#### TASK DIRECTIONS
Scan the records below for the line with "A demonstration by" and the line with "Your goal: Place", and retype that range exactly, both ends included, pictures excepted.

#### STORED DATA
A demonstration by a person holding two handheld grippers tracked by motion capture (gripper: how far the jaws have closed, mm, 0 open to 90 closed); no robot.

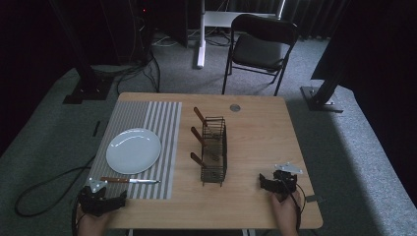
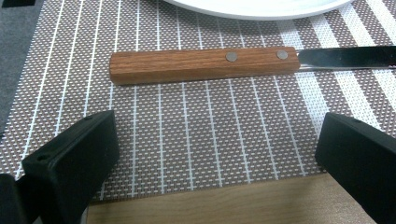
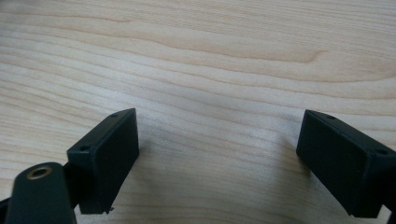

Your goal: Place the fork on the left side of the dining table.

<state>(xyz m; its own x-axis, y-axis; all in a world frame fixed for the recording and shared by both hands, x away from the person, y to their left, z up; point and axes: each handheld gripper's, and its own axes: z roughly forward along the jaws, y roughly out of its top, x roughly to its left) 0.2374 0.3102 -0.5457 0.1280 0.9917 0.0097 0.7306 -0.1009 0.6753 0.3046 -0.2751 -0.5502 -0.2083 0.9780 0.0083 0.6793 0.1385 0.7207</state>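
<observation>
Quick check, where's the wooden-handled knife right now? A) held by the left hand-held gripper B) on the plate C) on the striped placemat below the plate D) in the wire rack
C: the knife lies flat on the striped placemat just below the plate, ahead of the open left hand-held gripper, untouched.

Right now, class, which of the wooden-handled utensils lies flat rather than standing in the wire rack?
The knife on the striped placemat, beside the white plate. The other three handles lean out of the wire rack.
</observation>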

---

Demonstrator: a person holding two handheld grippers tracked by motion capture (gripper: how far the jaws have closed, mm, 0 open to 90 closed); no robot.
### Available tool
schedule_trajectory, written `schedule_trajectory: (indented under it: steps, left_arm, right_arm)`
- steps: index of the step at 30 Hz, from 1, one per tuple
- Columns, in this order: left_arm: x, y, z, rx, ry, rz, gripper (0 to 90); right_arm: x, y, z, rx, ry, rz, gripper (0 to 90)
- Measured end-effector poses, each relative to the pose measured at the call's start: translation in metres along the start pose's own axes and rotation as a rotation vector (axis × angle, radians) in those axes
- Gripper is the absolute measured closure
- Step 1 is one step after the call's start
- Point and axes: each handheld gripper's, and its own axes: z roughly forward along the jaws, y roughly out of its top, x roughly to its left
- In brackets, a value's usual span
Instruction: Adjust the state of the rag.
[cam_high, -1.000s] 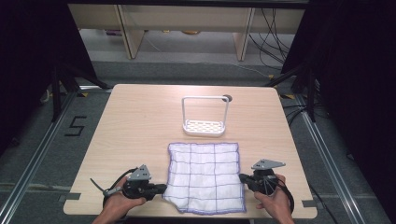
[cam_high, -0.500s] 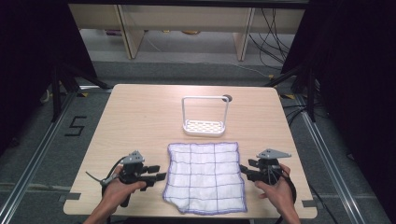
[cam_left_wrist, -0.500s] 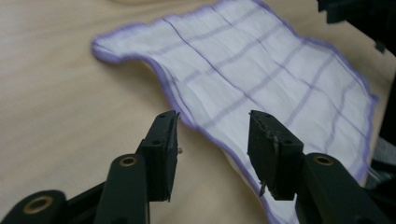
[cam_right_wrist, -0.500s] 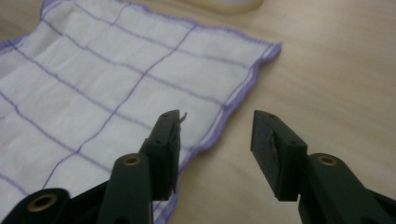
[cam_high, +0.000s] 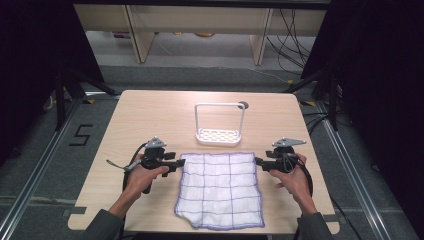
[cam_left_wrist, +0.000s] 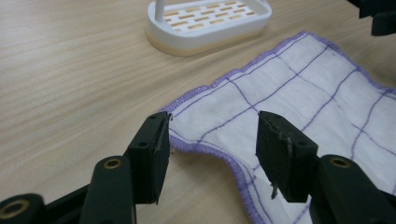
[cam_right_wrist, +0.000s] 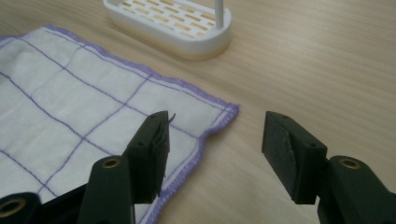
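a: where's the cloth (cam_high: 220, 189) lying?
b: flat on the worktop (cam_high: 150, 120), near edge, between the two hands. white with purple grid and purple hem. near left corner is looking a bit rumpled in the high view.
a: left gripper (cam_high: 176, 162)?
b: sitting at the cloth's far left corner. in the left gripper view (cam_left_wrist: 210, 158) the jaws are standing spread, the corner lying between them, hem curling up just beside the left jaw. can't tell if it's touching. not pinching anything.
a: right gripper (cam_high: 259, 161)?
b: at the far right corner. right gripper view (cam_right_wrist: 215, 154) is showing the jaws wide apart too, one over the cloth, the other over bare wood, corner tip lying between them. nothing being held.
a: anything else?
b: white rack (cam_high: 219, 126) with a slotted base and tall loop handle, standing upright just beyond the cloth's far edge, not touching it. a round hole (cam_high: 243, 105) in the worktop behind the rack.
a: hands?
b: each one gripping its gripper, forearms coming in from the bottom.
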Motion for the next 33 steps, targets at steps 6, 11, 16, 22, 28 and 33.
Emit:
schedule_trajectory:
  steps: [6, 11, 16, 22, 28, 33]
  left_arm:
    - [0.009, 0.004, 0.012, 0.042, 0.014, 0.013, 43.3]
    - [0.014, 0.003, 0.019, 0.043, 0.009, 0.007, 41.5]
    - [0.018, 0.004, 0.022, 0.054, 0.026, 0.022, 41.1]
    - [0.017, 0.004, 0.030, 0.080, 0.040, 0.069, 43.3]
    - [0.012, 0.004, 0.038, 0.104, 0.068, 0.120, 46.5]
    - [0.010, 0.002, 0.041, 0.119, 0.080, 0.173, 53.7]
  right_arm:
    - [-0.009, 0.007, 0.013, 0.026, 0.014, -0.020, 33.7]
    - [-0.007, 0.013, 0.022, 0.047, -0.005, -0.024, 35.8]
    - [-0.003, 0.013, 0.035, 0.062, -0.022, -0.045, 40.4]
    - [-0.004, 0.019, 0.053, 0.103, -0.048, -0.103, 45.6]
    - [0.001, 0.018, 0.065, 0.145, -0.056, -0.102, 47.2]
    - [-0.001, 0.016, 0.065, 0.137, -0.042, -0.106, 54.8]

#### YOUR RESPONSE
A demonstration by a person holding two handheld grippers tracked by motion capture (gripper: how far the jaws have closed, mm, 0 open to 90 closed); no robot.


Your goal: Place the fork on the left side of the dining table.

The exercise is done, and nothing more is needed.